Les rois d’Aragon, toujours guerroyant contre Maures ou chrétiens, avaient besoin d’être aimés de leurs hommes, et l’étaient. Lisez le portrait qu’en a tracé le brave et naïf Ramon Muntaner, l’historien soldat, comme ils rendaient bonne justice, comme ils acceptaient les invitations de leurs sujets, comme ils mangeaient en public devant tout le monde, acceptant, dit-il, ce qu’on leur offrait, fruit, vin ou autre chose, et ne faisant pas difficulté d’en goûter[1]. Muntaner oublie une chose, c’est que ces rois si populaires n’étaient pas renommés pour leur loyauté. C’étaient de rusés montagnards d’Aragon, de vrais Almogavares, demi-Maures, pillant amis et ennemis.

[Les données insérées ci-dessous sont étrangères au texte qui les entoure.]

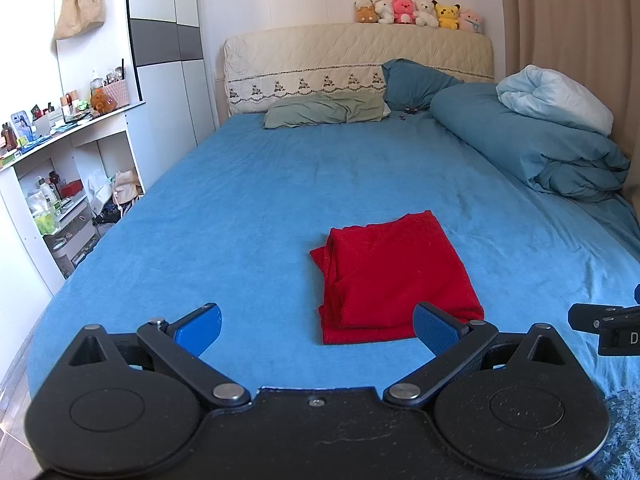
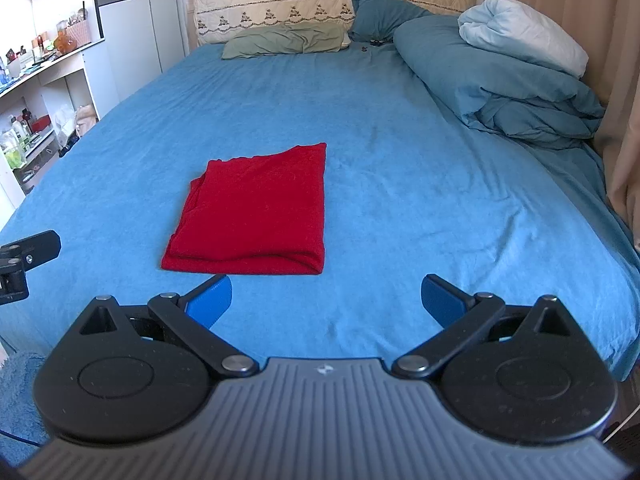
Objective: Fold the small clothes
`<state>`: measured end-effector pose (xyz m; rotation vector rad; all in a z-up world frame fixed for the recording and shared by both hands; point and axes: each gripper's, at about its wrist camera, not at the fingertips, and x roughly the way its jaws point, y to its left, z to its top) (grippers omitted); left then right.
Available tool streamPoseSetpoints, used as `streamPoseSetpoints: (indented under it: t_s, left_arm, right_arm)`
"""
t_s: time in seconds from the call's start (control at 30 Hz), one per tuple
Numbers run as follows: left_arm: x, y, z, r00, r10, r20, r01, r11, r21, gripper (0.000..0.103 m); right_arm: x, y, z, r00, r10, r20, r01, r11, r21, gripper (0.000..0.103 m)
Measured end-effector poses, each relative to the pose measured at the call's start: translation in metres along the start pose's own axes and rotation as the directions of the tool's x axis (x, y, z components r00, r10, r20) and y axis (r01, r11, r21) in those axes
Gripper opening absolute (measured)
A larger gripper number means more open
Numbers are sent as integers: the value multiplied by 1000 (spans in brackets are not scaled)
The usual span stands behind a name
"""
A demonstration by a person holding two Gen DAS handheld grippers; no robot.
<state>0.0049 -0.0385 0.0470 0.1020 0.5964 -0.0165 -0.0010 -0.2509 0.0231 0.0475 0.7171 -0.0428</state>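
Note:
A red garment (image 1: 394,276) lies folded into a flat rectangle on the blue bed sheet (image 1: 248,208); it also shows in the right wrist view (image 2: 256,212). My left gripper (image 1: 316,330) is open and empty, just short of the garment's near edge, which lies between its blue fingers. My right gripper (image 2: 326,300) is open and empty, near the bed's front edge, with the garment ahead and to its left. Each gripper's body shows at the edge of the other's view.
A rolled blue duvet (image 1: 532,140) with a pale blanket (image 1: 556,96) lies along the right side. Pillows (image 1: 326,110) and a padded headboard (image 1: 356,60) with plush toys stand at the far end. White shelves (image 1: 60,168) with clutter stand left. A curtain (image 2: 624,80) hangs right.

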Motion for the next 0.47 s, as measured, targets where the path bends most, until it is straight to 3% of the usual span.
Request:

Ce fut près du jeune roi D. Pedro que se retira d’abord le fidèle serviteur de la maison de Souabe, près de la fille de ses maîtres, la reine Constance. L’Aragonais le reçut bien, lui donna des terres et des seigneuries. Mais il accueillit froidement ses conseils belliqueux contre la maison de France ; les forces étaient trop disproportionnées. La haine de la chrétienté contre cette maison avait besoin d’augmenter encore. Il aima mieux refuser et attendre. Il laissa l’aventurier agir, sans se compromettre. Pour éviter tout soupçon de connivence, Procida vendit ses biens d’Espagne et disparut. On ne sut ce qu’il était devenu.

Il était parti secrètement en habit de franciscain. Cet humble déguisement était aussi le plus sûr. Ces moines allaient partout : ils demandaient, mais vivaient de

  1. App. 2.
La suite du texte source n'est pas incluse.